Паха проткнул на её ремне несколько дополнительных дырок, застегнуть потуже.

− Брючины в берцы заправь. Как у меня.

− Так перебьюсь.

Паха повел автоматом в ее сторону.

− Делай, как сказано. Потом своими бабьими заморочками морочиться будешь.

Чили ругаясь, заправила брючины.

− Блестяшку с уха сними.

− А мне нравиться!

− Другим тоже. Чаще не тем, кому следует.

Послушалась, сняла каффу, но наговорила….

Паха еще раз придирчиво осмотрел экипировку девушки.

− Сойдет на первый случай, − и притянул бандану Рэнса.

− Ну, уж нет! — наотрез отказалась Чили.

Паха устал спорить и перепираться, напялил бандану на себя, а свою панаму нахлобучил на скандалистку.

− Волосы подбери. Чтобы шея открытая.

Чили проявила просто ангельское самообладание. Ни словечка в ответ не выдала. Смена тактики успеха не возымела. Паха спокоен как айсберг.

Донеслись отголоски переклички. Динго или иной зверь воем сзывал сородичей.

Быстро доукомплектовались. Паха прищелкнул полный магазин к автомату и поставил переводчик в положение АВ. Посмотрел на тело Рэнса.

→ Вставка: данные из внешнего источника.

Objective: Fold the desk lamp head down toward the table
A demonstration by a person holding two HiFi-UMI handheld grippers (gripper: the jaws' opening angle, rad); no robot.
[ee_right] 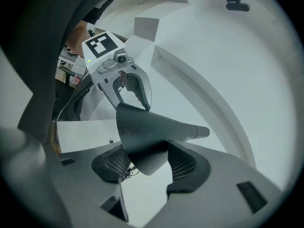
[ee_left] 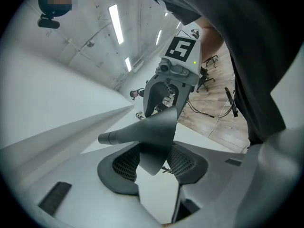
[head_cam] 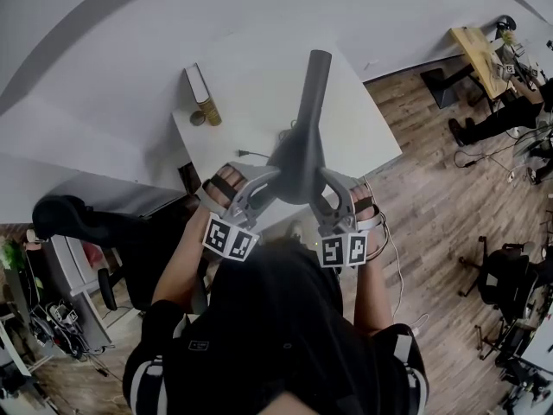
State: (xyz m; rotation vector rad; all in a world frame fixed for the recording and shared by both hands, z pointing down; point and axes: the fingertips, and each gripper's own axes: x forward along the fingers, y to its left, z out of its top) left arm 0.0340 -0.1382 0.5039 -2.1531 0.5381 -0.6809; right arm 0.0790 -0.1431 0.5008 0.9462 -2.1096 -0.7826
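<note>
The left claw (ee_left: 154, 161) and right claw (ee_right: 148, 161) are grey plastic with black mesh-textured pads (ee_left: 124, 164). Behind each claw sits a cube (head_cam: 230, 237) of black-and-white square markers, with black straps (head_cam: 223, 186) alongside. The person wears a black short-sleeved top (head_cam: 276, 335) with white sleeve stripes (head_cam: 149, 380).

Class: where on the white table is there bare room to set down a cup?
Right of the lamp head, table is bare to its edge. Crowded: book and jar at left; cable, left gripper, right gripper near.
</note>
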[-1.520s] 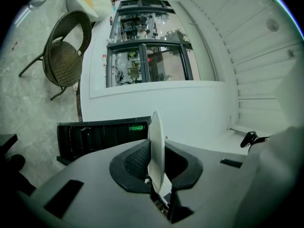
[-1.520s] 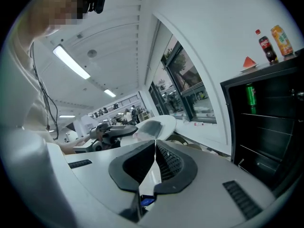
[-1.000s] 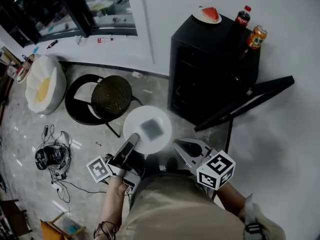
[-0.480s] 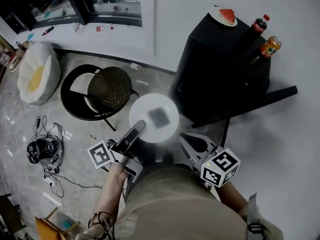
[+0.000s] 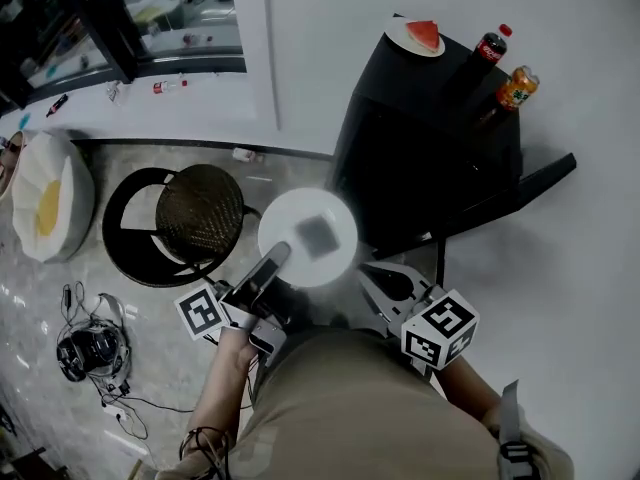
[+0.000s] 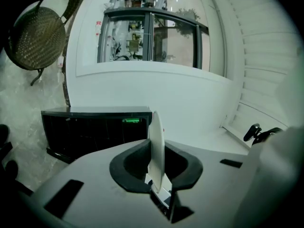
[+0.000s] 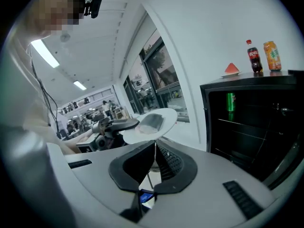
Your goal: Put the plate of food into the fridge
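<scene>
- Head view: the left gripper (image 5: pixel 278 256) held a white plate (image 5: pixel 335 266) by its near rim, level and in the air, just in front of the black fridge (image 5: pixel 430 158).
- A grey slab of food (image 5: pixel 317 233) lay near the plate's middle.
- The fridge door (image 5: pixel 505 200) stood swung open to the right.
- The right gripper (image 5: pixel 368 276) hovered near the plate's right edge, not touching it.
- On the fridge top stood a watermelon slice (image 5: pixel 421 34) on a small dish, a cola bottle (image 5: pixel 487 41) and an orange drink bottle (image 5: pixel 515 86).
- A wicker-seat chair (image 5: pixel 200 203) stood on the floor to the left.
- Left gripper view: the jaws were clamped on the plate's rim, with the plate seen edge-on. The open fridge lay beyond.
- Right gripper view: the jaws were closed together with nothing between them. A green can (image 7: pixel 230 101) sat on a fridge shelf.
</scene>
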Action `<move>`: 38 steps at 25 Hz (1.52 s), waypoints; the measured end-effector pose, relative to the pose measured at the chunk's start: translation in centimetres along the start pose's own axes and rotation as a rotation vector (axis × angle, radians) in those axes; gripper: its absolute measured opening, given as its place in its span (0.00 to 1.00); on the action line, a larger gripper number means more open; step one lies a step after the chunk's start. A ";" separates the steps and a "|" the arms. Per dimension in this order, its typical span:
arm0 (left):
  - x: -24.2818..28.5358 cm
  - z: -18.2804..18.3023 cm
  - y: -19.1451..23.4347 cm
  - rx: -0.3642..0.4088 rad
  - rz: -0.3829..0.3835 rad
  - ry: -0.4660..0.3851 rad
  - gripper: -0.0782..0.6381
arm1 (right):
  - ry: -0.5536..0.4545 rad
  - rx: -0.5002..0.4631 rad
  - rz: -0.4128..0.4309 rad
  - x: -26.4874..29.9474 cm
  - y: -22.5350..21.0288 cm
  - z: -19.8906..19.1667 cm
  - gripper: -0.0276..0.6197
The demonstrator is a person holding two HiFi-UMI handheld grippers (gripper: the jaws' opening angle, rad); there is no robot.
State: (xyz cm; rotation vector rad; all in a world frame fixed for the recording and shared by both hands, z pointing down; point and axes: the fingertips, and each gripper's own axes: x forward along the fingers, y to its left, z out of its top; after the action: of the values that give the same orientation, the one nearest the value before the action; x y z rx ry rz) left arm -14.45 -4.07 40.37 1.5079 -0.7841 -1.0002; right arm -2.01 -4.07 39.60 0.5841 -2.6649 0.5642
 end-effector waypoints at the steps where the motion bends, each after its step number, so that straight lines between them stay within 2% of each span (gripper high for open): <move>1: 0.5 0.1 0.1 -0.004 -0.002 0.023 0.16 | -0.004 0.003 -0.021 0.1 -0.3 0.2 0.08; 9: 4.2 0.0 1.3 -0.042 -0.012 0.192 0.16 | -0.025 0.065 -0.174 -0.2 -2.1 0.7 0.08; 13: 5.5 0.1 1.8 -0.048 -0.024 0.234 0.16 | -0.027 0.084 -0.226 -0.3 -2.5 0.5 0.08; 17: 6.2 0.3 2.5 -0.069 -0.025 0.236 0.16 | -0.027 0.098 -0.265 -0.4 -2.8 0.3 0.08; 23: 6.7 0.5 3.0 -0.092 -0.024 0.222 0.16 | -0.007 0.094 -0.261 0.3 -2.4 0.5 0.08; 32: 10.0 -1.0 4.0 -0.037 -0.001 0.220 0.16 | -0.007 0.119 -0.226 -0.2 -4.9 0.2 0.08; 38: 12.3 -2.1 4.9 -0.027 0.035 0.225 0.16 | 0.003 0.136 -0.221 -1.0 -7.0 -0.3 0.08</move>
State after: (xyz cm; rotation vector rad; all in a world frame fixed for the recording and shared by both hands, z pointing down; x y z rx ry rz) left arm -7.12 -14.90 43.11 1.5469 -0.6314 -0.7955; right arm 2.11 -9.51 41.59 0.9021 -2.5278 0.6832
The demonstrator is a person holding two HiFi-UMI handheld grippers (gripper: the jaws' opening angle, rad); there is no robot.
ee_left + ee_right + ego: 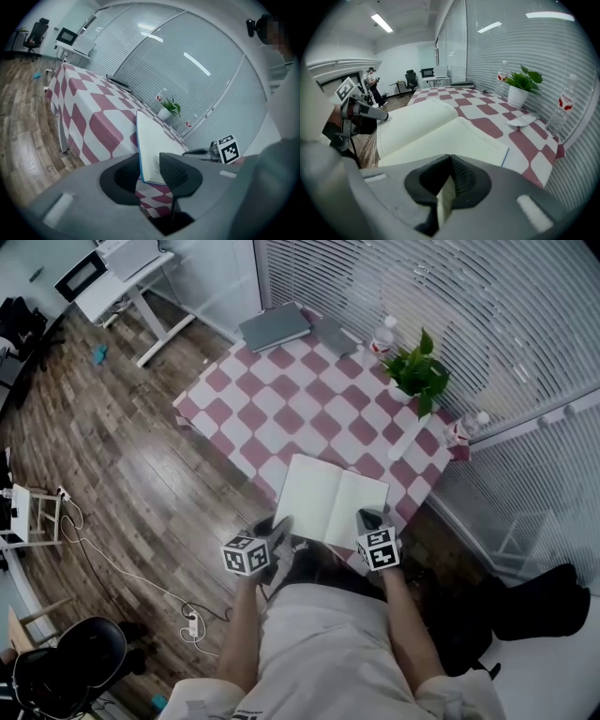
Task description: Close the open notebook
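Observation:
The open notebook [328,501] lies with white pages up at the near edge of the red-and-white checked table [281,399]. My left gripper [279,527] is at its near left corner. In the left gripper view the jaws [149,168] stand apart, with the blue-edged corner of the notebook [151,145] between them and a gap beside it. My right gripper [367,518] is at the near right corner. In the right gripper view its jaws [450,161] meet at the tips with a cream strip of the notebook's [440,136] edge pinched between the pads.
At the table's far side lie a grey laptop [274,326] and a dark flat case [335,337]. A potted plant [419,371] and two bottles [382,334] [459,430] stand along the glass wall. A black office chair [66,667] and a floor cable [112,563] are to my left.

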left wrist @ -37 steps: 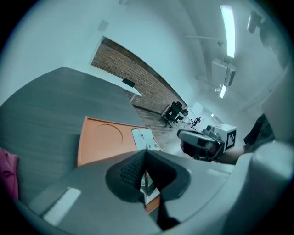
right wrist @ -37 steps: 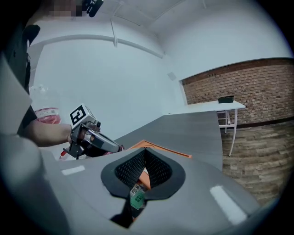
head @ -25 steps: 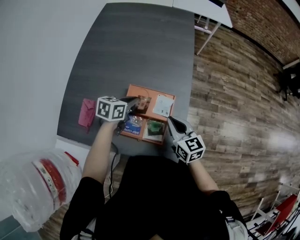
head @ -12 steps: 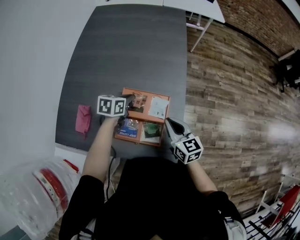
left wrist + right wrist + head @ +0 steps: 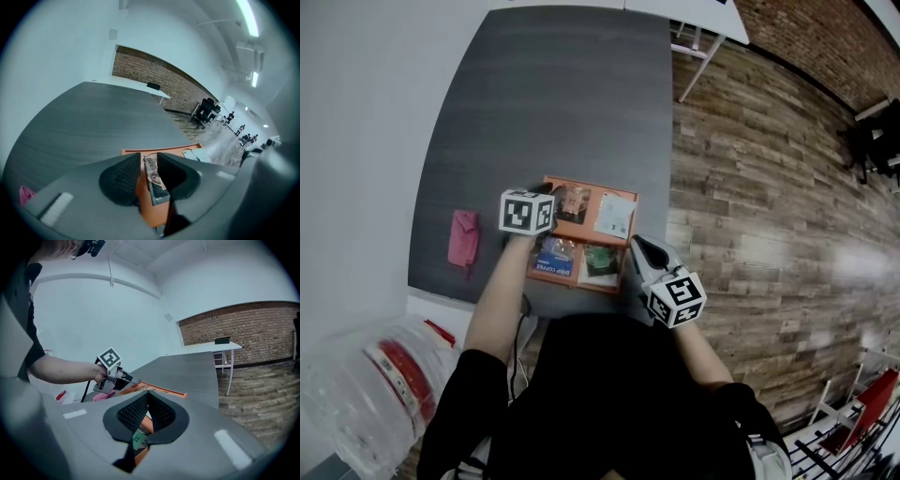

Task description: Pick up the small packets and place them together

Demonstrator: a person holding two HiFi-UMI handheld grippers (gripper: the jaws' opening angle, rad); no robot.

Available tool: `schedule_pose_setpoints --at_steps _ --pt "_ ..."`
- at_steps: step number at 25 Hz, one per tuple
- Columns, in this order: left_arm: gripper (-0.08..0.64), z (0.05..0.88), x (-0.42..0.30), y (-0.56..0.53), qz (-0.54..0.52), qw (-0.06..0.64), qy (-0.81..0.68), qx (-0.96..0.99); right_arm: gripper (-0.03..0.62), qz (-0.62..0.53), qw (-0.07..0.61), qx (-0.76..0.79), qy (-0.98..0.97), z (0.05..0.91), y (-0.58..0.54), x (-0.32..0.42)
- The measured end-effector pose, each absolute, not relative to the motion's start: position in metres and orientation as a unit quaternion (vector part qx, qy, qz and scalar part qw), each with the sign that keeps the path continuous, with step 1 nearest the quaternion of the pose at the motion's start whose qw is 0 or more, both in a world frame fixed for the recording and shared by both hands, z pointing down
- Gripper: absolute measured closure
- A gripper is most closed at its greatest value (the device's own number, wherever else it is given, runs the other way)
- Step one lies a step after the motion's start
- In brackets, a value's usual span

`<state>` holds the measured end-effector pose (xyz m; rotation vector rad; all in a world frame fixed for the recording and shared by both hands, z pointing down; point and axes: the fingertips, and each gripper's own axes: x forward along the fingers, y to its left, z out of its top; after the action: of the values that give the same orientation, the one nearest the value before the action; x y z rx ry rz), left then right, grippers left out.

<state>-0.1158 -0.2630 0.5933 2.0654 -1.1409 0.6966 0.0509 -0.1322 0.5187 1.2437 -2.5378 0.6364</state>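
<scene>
An orange tray sits at the near edge of the dark grey table. It holds a brown packet, a white packet, a blue packet and a green packet. My left gripper hangs over the tray's far left part. Its jaws have just been opening, and the brown packet stands loose between them, leaning on the right jaw. My right gripper is shut and empty beside the tray's near right corner. Below its fingertips the green packet shows.
A pink packet lies on the table left of the tray. A clear plastic bag with red print sits at the lower left. Wooden floor runs along the table's right edge. A white desk stands further off.
The left gripper came down over the tray's far left part and parted its jaws, letting go of the brown packet. The right gripper stayed where it was.
</scene>
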Motion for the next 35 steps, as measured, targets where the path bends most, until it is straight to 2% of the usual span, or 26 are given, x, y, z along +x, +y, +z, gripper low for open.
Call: schedule_pose_setpoints --at_steps 9,20,35 --pt "0.459 0.568 -0.108 -0.244 0.230 0.323 -0.424 0.814 0.591 0.214 0.121 0.421 -0.873 0.516 -0.132 0.048" --pt "0.489 0.558 -0.104 -0.169 0.171 0.370 -0.401 0.820 0.591 0.213 0.122 0.408 -0.880 0.517 -0.128 0.040" --pt "0.495 0.601 -0.095 -0.123 0.211 0.409 -0.380 0.802 0.591 0.217 0.117 0.405 -0.881 0.518 -0.122 0.043"
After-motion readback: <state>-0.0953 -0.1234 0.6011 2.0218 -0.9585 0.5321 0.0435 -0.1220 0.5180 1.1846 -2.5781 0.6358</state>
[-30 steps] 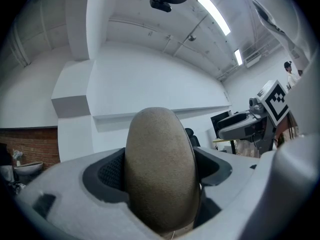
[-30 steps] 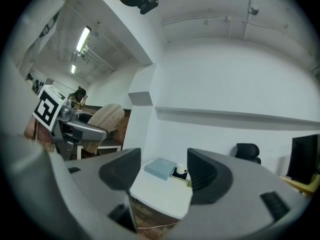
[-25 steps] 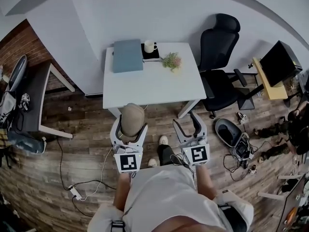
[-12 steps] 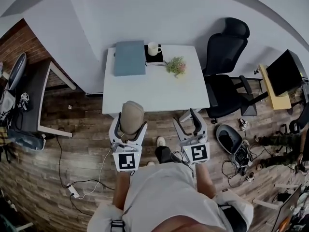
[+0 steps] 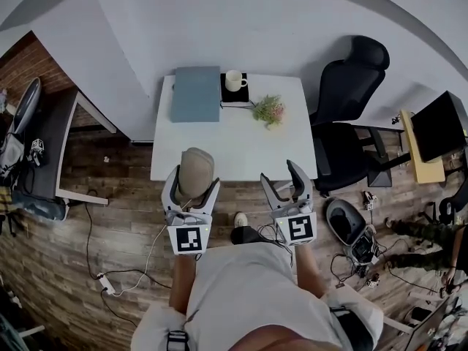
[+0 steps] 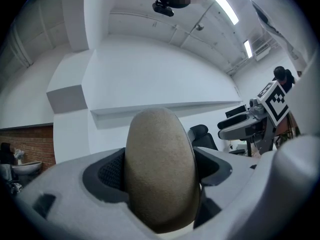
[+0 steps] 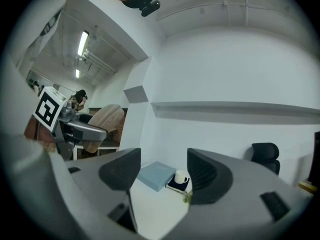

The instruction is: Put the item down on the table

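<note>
Head view: the left tool [image 5: 194, 187] was clamped on the tan oval item [image 5: 196, 171], held about the near edge of the white tabletop [image 5: 219, 148]. Release here risked a drop to the wood floor [image 5: 117, 218] (the rounded item could also roll).
Left gripper view: the jaws pressed the item's flanks.
Right gripper view: the right tool [image 7: 162, 171] stood apart and empty, with a mug [image 7: 179, 177] and an office chair [image 7: 265, 154] beyond.

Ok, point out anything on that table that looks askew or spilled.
Nothing stands out. The blue book, the mug on its dark notebook and the small plant sit tidily on the white table; no spill shows.
</note>
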`<state>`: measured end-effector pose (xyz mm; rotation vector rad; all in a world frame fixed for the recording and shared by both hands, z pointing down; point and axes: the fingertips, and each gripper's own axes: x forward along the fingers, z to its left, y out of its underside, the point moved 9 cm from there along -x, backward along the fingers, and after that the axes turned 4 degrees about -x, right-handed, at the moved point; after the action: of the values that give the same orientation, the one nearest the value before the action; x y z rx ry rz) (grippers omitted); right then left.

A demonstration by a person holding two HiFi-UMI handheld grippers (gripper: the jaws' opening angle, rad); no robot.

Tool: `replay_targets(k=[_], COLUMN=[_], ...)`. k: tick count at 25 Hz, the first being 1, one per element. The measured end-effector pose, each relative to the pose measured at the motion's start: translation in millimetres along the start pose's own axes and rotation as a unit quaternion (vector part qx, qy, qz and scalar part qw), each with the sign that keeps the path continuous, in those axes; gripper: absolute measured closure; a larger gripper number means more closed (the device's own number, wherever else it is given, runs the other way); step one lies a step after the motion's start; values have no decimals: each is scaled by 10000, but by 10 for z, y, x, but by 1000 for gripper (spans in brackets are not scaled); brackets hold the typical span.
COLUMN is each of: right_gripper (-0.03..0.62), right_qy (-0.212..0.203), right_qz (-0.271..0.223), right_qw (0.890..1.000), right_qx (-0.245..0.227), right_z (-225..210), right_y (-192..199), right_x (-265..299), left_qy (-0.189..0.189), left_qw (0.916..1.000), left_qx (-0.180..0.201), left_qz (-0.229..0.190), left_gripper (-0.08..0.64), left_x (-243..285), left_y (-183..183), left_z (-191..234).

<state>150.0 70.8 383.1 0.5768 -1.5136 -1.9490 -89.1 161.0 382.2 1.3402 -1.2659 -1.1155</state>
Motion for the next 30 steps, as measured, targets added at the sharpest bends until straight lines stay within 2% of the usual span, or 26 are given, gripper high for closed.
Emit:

− Жаль времени нет похоронить. Не по-человечески это.

Есть ли предел пахиному цинизму? возмущена Чили. Продать её в сексуальное (ударение на каждой букве) рабство нормально, угрохать тюхалу тоже приемлемо, а не похоронить будет не по-людски. Что за человек? Гад! Как есть гад! Наивысшей пробы.

Уже на ступеньках Паха спросил девушку.

− Стрелять умеешь?

− Умею! — нагло «бросает лапшу» Чили.

Паха понял, врет не краснея.

− Держи, − протянул он пистолет тюхалы.

Чили решительно взяла оружие. Взгляд грозный и предупреждающий. Иди и оглядывайся!

Взбираясь на дюну, инструктировал.

− Ничего не подбирай, не за что не цапайся. Цветочки, камешки, букашки. Прежде, чем наступить, посмотри куда. К воде и близко не лезь. Понятно?

− Еще пожелания будут? − недовольна Чили.

Опекунский тон действовал на нервы и вызывал бури и шторма протеста. Почему она должна его слушаться? Гада этого! Но редкий случай, когда здравомыслие настойчиво подсказывало — именно сейчас должна.

− Нет, − сдержан Паха.

− А в туалет? Нужду справить?

− Разрешения спросишь.

− Спрашиваю, − уже просто так цеплялась Чили к парню.

− Приступай.

− На виду?

− Не облезешь. Я твою задницу видел. Знакома.

Чили от всего сердца, честно и искренне, обозвала его козлом. Но посчитав не соразмерность пахиных прегрешений с воздаянием, поправилась. Козлина!

Паха в половинку бинокля осмотрел округу. Проследил, как со скал поднялся гриф.

− Берегом пойдем. И быстро. Будем надеяться, снайперки у них нет.